Only the lines that hold the word "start" are wanted from this listing.

━━━━━━

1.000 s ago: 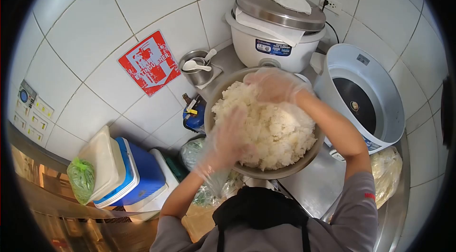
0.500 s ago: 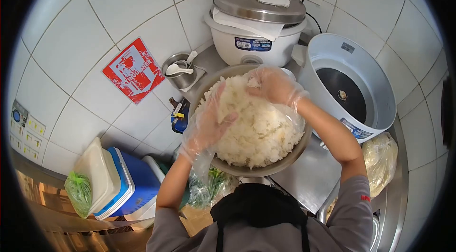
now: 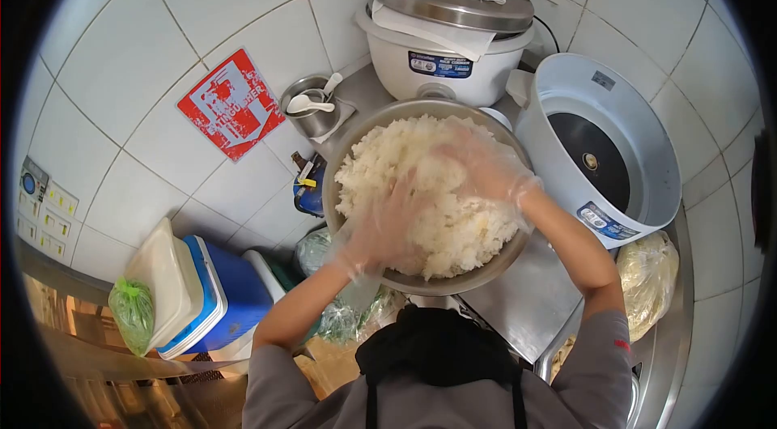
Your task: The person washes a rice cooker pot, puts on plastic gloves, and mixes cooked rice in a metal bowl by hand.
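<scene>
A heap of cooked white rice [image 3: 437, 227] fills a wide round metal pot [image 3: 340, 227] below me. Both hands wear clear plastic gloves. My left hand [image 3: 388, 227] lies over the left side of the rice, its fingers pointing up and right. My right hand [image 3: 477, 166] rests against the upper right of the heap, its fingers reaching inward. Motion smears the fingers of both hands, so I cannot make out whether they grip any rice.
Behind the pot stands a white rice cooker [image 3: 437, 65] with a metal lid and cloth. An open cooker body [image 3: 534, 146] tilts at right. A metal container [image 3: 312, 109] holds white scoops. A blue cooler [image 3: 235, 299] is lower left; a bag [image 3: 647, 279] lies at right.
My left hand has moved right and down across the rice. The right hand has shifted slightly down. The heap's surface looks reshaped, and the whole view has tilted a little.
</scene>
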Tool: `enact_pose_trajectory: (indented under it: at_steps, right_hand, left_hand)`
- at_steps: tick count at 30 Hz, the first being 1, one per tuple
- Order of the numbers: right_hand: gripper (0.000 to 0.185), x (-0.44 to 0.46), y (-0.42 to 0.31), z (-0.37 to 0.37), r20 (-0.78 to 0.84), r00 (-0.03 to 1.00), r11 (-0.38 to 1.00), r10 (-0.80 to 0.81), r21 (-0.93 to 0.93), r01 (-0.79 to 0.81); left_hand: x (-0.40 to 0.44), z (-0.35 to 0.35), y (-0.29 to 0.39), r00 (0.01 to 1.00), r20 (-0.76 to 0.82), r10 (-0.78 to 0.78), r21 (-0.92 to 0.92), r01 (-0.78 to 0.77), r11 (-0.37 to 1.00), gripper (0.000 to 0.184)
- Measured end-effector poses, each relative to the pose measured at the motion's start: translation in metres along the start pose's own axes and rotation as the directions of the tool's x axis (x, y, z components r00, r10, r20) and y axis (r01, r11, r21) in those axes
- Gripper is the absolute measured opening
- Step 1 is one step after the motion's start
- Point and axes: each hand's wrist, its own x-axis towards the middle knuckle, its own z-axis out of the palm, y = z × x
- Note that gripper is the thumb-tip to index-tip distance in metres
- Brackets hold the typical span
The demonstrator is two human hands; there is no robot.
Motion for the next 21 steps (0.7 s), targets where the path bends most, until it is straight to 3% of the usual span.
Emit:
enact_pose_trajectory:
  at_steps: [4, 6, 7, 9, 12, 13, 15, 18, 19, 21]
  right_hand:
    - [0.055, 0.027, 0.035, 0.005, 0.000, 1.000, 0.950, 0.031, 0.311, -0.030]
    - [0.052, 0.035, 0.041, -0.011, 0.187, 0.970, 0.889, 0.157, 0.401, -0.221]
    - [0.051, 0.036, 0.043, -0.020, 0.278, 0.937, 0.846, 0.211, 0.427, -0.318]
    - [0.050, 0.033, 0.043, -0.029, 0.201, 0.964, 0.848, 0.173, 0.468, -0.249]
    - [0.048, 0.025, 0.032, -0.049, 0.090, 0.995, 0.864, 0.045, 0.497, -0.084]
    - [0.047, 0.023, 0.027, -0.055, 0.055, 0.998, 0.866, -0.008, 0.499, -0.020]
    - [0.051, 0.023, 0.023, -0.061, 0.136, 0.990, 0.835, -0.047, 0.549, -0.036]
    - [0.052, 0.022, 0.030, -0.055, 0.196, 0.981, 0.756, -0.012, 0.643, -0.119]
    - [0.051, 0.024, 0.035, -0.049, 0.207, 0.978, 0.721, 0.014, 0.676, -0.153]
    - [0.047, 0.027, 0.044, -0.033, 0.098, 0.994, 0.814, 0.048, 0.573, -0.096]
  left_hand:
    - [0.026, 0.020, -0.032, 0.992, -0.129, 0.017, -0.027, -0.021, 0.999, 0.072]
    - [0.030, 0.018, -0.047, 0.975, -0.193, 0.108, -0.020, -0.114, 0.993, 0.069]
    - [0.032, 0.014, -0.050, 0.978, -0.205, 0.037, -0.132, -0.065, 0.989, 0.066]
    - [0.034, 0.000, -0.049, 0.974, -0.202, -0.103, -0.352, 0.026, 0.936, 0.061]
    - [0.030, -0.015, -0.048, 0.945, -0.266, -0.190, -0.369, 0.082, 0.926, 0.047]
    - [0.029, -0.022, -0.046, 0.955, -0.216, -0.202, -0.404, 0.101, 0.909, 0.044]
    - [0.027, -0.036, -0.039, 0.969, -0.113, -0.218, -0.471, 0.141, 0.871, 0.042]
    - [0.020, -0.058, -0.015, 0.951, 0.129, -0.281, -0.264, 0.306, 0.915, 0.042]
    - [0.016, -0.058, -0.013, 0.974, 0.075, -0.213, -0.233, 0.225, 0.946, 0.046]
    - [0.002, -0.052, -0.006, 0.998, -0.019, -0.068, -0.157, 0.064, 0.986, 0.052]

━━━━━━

* **Answer for this exercise**
- Measured end-effector poses, each relative to the pose measured at the motion's start: translation in metres along the start pose's own axes and rotation as the directions of the tool's x axis (x, y, z components r00, r10, r20) and y axis (r01, r11, r21) in those axes
- Step 1 is one step after the motion's start

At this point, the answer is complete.